### EXERCISE INSTRUCTIONS
In the records, find every line with the word "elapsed" and copy it out.

BEGIN

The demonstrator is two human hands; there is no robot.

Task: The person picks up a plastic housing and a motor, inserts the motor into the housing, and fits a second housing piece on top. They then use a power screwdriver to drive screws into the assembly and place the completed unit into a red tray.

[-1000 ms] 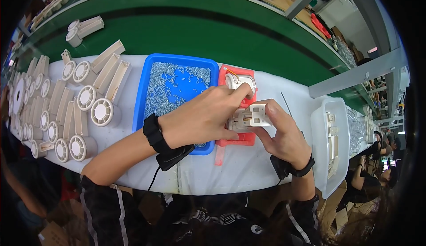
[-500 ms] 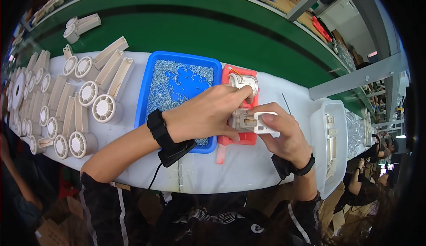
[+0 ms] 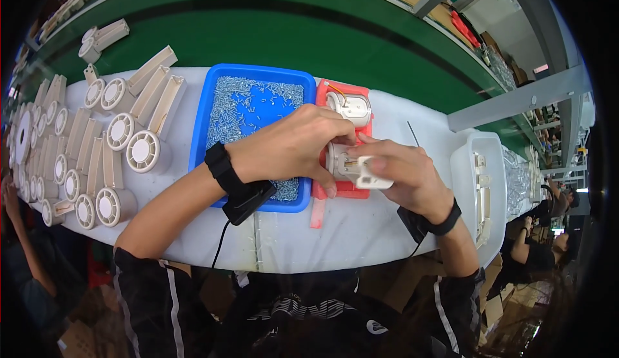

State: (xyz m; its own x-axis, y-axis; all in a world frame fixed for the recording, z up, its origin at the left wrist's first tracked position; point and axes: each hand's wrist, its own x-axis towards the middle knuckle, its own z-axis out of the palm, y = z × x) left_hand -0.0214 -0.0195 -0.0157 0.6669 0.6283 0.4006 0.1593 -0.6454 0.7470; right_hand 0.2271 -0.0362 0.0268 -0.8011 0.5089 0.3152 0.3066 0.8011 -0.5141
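Observation:
My left hand (image 3: 293, 142) is closed around a white round plastic housing (image 3: 338, 162), thumb below it and fingers above. The housing sits over a red foam-like block (image 3: 356, 194). My right hand (image 3: 416, 179) is also closed, pinching a small white plastic bracket (image 3: 374, 176) with slots against the housing's right side. Thin wire or metal shows where the two parts meet. Beyond my fingers, a second white housing (image 3: 351, 108) with a thin coloured wire lies in the same red block. My left fingertips are partly hidden.
A blue tray (image 3: 201, 116) of small metal screws stands left of the block. Several assembled white parts with round grilles (image 3: 143, 151) cover the left side. At right stands a translucent bin (image 3: 495, 197) of plastic parts, near a thin dark rod (image 3: 413, 133) and a metal frame (image 3: 516, 100).
My right hand has turned the bracket, and its fingers now reach further over the housing. My left hand keeps its hold. The whole view has shifted slightly.

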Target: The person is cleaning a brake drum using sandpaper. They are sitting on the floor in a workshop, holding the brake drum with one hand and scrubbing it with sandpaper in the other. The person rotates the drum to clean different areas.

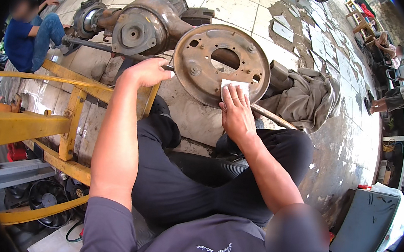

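Observation:
A round, rusty brake backing plate (201,47) with a large centre hole stands tilted in front of me. My right hand (238,112) presses a small whitish square sheet (228,83) against its lower right face, fingers laid over the sheet. Whether this is sandpaper or cloth, I cannot tell. Left of the plate, my left hand (149,72) is closed over a long metal rod (101,46), its thumb near the plate's rim. The rod passes behind the plate and comes out at the lower right (277,118).
Behind the plate lies a rusty axle housing (156,14). A yellow metal frame (72,124) stands at my left, with fans (46,201) beneath it. A grey-brown cloth (305,94) is bunched at the right. A person (22,38) sits far left; others are far right, near a grey cabinet (366,227).

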Demonstrator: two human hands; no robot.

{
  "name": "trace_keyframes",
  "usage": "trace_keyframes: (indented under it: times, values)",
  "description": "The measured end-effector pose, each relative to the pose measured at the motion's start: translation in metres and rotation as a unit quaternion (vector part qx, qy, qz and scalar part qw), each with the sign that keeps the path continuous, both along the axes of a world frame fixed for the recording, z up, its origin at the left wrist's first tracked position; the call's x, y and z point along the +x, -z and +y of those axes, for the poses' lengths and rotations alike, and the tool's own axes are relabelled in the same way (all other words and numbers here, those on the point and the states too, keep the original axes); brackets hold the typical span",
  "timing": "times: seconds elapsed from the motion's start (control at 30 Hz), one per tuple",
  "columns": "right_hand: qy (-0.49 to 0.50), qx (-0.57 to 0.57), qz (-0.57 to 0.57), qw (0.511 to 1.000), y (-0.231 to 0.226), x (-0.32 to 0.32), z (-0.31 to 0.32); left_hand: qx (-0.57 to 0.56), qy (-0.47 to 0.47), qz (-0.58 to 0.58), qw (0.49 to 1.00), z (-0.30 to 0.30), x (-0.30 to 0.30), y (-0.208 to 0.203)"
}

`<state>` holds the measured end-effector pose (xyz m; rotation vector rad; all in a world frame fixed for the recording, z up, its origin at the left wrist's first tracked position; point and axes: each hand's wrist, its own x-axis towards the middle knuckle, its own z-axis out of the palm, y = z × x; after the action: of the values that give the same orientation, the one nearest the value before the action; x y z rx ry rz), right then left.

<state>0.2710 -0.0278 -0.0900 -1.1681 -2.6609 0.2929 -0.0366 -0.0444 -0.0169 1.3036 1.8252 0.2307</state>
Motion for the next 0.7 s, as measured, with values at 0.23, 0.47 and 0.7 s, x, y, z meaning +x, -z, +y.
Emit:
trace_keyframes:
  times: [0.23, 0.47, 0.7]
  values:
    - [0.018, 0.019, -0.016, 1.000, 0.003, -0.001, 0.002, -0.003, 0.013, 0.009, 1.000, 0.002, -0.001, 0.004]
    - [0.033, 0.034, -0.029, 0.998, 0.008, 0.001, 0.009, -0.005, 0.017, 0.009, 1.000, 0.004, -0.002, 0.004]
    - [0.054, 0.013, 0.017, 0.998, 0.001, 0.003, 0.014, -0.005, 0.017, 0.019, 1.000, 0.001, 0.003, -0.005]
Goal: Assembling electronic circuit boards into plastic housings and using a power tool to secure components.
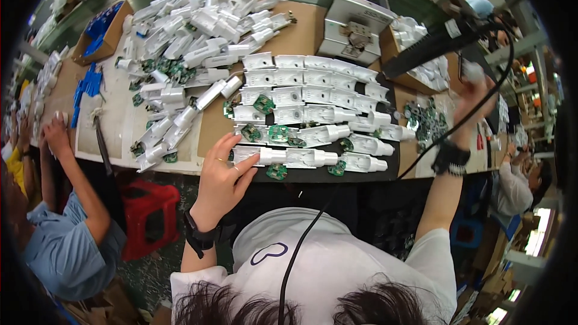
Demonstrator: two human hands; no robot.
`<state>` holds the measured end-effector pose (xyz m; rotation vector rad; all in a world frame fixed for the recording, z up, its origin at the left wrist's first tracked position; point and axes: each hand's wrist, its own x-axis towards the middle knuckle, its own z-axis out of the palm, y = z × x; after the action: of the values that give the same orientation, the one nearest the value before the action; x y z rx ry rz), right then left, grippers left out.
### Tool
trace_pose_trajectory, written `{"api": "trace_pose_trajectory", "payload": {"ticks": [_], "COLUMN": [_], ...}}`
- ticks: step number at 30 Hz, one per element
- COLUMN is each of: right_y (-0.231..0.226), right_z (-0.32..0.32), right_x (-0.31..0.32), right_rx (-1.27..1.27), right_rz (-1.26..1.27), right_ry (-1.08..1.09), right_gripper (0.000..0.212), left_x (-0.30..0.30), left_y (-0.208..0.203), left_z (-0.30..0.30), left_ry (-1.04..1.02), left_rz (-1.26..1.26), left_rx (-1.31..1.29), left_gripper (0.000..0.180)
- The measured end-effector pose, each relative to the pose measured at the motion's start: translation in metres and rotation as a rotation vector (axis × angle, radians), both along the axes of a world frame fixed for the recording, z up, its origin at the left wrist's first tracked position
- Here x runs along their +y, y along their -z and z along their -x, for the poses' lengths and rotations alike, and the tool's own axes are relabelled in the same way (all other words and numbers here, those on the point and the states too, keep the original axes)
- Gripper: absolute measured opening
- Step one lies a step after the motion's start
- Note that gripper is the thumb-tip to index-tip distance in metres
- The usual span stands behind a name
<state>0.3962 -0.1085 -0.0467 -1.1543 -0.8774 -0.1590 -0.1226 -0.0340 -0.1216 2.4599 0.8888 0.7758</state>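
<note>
While the left hand rests with fingers spread on the nearest white plastic housing at the front edge of the counter, the right hand is raised and closed around a black powered screwdriver with a trailing cord. The housing looks light, stiff and smooth (probably a little slippery), best pinned flat across its wide body. Roughly twenty-five such housings lie in about six rows on the dark mat, with some eight green circuit boards among them; the pile beyond is too tangled to count.
</note>
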Motion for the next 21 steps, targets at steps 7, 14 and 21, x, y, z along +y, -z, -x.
{"api": "trace_pose_trajectory", "payload": {"ticks": [7,14,21], "right_y": [-0.075,-0.039,0.014], "right_z": [0.155,0.224,0.257], "right_x": [-0.056,-0.02,0.028], "right_rx": [0.06,-0.79,-0.826], "right_rz": [-0.555,0.562,0.819], "right_ry": [-0.213,-0.484,-0.727], "right_gripper": [0.029,0.026,0.019], "left_x": [0.004,0.014,0.027], "left_y": [-0.013,-0.016,-0.022], "left_z": [-0.014,-0.044,-0.063], "left_ry": [0.025,0.045,0.063], "left_rz": [-0.073,-0.12,-0.091], "left_rx": [-0.035,0.031,0.222], "left_gripper": [0.023,0.022,0.026]}}
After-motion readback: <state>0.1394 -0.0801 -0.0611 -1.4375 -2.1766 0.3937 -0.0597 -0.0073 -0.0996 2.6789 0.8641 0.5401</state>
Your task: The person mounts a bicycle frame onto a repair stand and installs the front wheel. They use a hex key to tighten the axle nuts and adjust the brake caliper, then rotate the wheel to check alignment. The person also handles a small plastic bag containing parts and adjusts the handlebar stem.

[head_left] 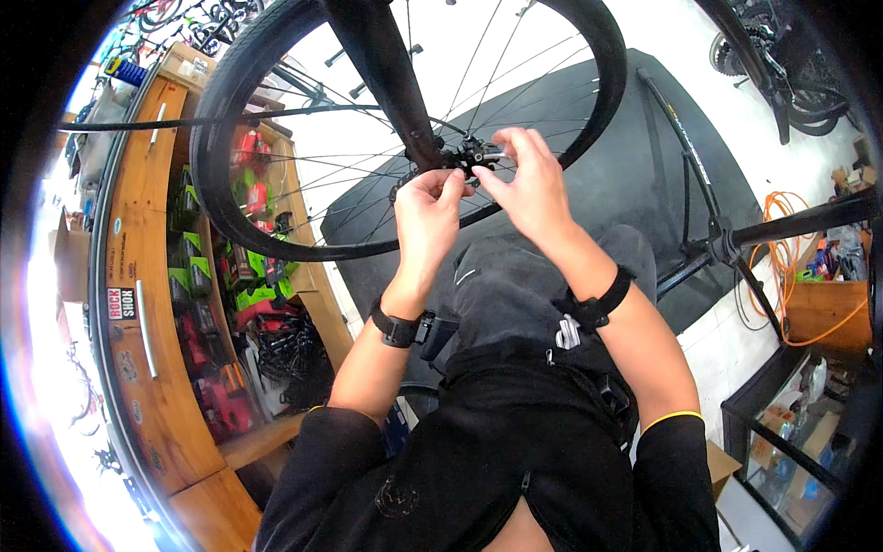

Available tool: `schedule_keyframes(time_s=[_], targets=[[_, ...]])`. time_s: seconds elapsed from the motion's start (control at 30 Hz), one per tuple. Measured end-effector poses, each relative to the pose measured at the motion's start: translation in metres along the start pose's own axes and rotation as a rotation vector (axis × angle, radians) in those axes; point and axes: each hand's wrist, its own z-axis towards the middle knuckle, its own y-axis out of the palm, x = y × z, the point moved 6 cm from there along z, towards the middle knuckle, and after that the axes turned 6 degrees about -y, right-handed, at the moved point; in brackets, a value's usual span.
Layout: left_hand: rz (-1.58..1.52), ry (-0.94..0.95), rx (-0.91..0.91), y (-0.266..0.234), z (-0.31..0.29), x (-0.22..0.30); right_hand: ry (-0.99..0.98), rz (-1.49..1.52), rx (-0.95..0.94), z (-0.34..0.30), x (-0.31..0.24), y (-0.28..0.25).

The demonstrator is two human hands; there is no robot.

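Black zip-fronted clothing (pixel 515 423) is filling the lower centre. At upper centre, the left hand (pixel 428 216) is pinching thumb and index finger together at the disc-brake caliper (pixel 474 156); whether they are gripping a small part cannot be told. The right hand (pixel 533 189) is holding its thumb and index finger apart at the caliper's right, apparently gripping nothing. Outward, the fork leg (pixel 391 74) is carrying the caliper beside the spoked wheel (pixel 212 138); mounting thus appears done, while handwork on the caliper is apparently awaiting completion.
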Motion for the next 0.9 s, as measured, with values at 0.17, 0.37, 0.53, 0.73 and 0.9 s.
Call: schedule_keyframes(time_s=[0.17, 0.37, 0.53, 0.73, 0.9], targets=[[-0.166, -0.022, 0.066, 0.011, -0.01, 0.001, -0.06, -0.09, -0.286, 0.012, 0.013, 0.017], [-0.178, -0.009, 0.152, 0.013, -0.012, 0.001, -0.144, -0.056, -0.179, 0.012, 0.011, 0.023], [-0.076, 0.055, 0.224, 0.009, -0.012, 0.001, -0.271, -0.175, -0.128, 0.005, -0.003, 0.028], [0.106, 0.115, 0.236, 0.005, -0.02, 0.018, -0.221, -0.125, -0.114, 0.007, -0.008, 0.028], [0.206, 0.195, 0.313, 0.007, -0.02, 0.014, -0.205, -0.102, -0.18, 0.008, -0.005, 0.026]])
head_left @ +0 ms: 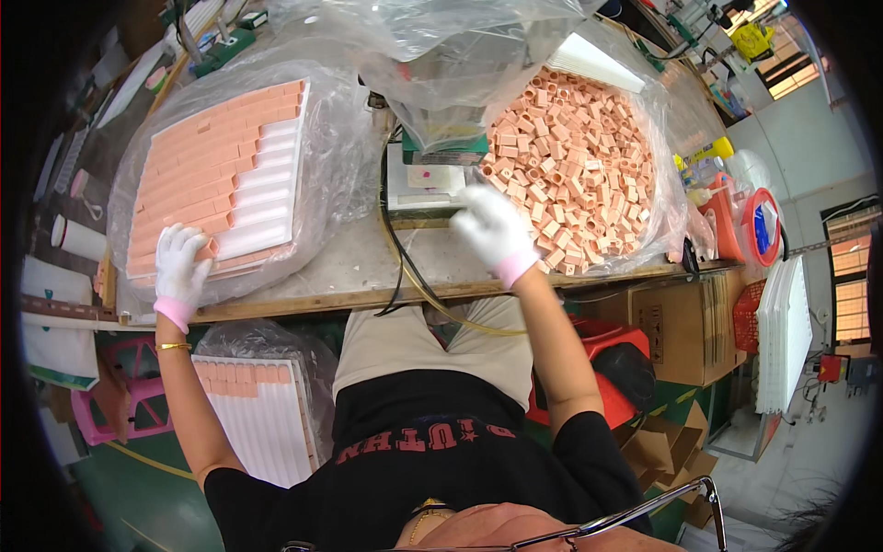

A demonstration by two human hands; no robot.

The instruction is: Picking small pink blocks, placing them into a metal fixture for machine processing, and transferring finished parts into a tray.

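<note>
My left hand, in a white glove with a pink cuff, is at the near edge of a white ribbed tray at the left. Its thumb and fingers close on a small hollow pink plastic piece. Rows of similar pink pieces cover much of that tray. My right hand, gloved the same way, is by the front of a small bench machine, beside its pale plate. Motion smears its fingers, so their grip does not show. To its right lies a big heap of loose pink pieces.
Clear plastic sheeting lies under the tray and drapes over the machine. Black cables run down past the table's front edge. Below stand another partly filled tray, a red stool and cardboard boxes.
</note>
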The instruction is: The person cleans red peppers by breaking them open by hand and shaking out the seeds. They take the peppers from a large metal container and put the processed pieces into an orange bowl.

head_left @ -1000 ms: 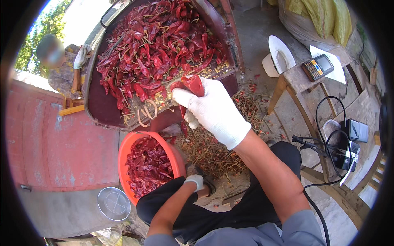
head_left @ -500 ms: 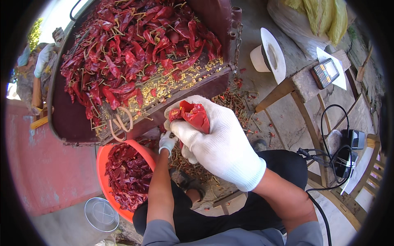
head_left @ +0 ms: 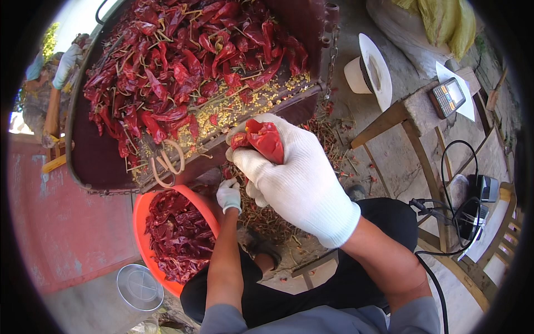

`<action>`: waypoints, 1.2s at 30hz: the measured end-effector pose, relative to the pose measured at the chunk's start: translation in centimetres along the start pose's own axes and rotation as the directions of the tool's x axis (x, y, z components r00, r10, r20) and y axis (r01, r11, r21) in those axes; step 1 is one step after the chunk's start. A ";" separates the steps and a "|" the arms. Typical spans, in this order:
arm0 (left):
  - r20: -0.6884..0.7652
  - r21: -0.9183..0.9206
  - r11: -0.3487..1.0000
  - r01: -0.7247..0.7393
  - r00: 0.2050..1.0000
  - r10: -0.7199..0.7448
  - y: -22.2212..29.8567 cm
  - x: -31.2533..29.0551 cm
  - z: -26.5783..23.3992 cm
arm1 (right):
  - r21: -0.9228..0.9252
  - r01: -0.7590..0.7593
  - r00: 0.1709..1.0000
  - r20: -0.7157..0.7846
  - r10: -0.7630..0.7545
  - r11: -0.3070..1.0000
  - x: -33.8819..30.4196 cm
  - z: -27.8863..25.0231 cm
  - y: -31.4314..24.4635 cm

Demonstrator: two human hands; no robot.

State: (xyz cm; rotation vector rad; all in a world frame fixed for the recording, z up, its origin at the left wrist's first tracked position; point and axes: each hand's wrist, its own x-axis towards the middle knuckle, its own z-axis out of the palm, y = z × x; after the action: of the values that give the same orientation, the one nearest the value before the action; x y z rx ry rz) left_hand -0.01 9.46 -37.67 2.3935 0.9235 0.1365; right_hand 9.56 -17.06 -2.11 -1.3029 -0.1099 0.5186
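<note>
My right hand (head_left: 295, 175), in a white knit glove, is closed around a dried red chili pepper (head_left: 266, 140), held up in front of the trough's lower lip. The pepper's torn, hollow end sticks out above the fingers. Lower down, beside the basin's rim, is my left hand (head_left: 228, 196), gloved as well. Its fingers look bunched together, and whatever they hold is hidden. A heap of dried red chili peppers (head_left: 183, 72) with stems fills the dark red metal trough (head_left: 83, 158). More peppers (head_left: 181, 236) lie in the orange basin (head_left: 143, 245) below.
Yellow seeds (head_left: 245, 108) line the trough's lip, next to a bent pair of tongs (head_left: 169, 161). Stems litter the ground. On the right are a white hat (head_left: 374, 72), a wooden stool (head_left: 420, 111) bearing a keypad device (head_left: 446, 97), black cables (head_left: 445, 214) and sacks (head_left: 409, 39).
My left hand has drawn slightly back toward me, its fingers more curled. The right hand still grips the pepper, a little higher in view. The view has shifted slightly.
</note>
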 end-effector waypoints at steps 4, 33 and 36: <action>-0.084 -0.166 0.979 -0.122 0.991 0.109 1.5 -2.7 -2.7 | -0.005 0.115 0.993 0.033 -0.115 0.993 -0.1 0.8 0.3; 0.105 -0.750 0.645 -0.147 0.936 0.336 26.6 -13.4 -23.5 | -0.368 0.470 0.870 0.346 -0.351 0.802 -1.7 0.4 2.4; 0.068 -0.679 0.710 -0.187 0.947 0.315 26.1 -13.2 -22.8 | -0.275 0.343 0.923 0.278 -0.267 0.898 -1.8 0.4 2.4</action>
State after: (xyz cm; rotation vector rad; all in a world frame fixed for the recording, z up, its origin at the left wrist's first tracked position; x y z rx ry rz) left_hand -1.20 -4.08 -3.15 1.7923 0.3518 0.2965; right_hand 7.12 -17.05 -3.91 -1.5004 -0.6111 0.3882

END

### SOLUTION TO THIS PROBLEM
  "timing": "times: seconds elapsed from the motion's start (control at 30 Hz), one per tuple",
Available tool: `schedule_keyframes(time_s=[_], targets=[[_, ...]])`. time_s: seconds elapsed from the motion's start (control at 30 Hz), one per tuple. Measured end-effector poses, each relative to the pose measured at the motion's start: translation in metres along the start pose's own axes and rotation as a rotation vector (axis × angle, radians) in those axes; point and axes: each hand's wrist, its own z-axis towards the middle knuckle, its own y-axis out of the palm, x = y × z, the point moved 6 cm from there along z, towards the middle knuckle, and after that the axes turned 6 degrees about -y, right-handed, at the moved point; in brackets, a value's usual span.

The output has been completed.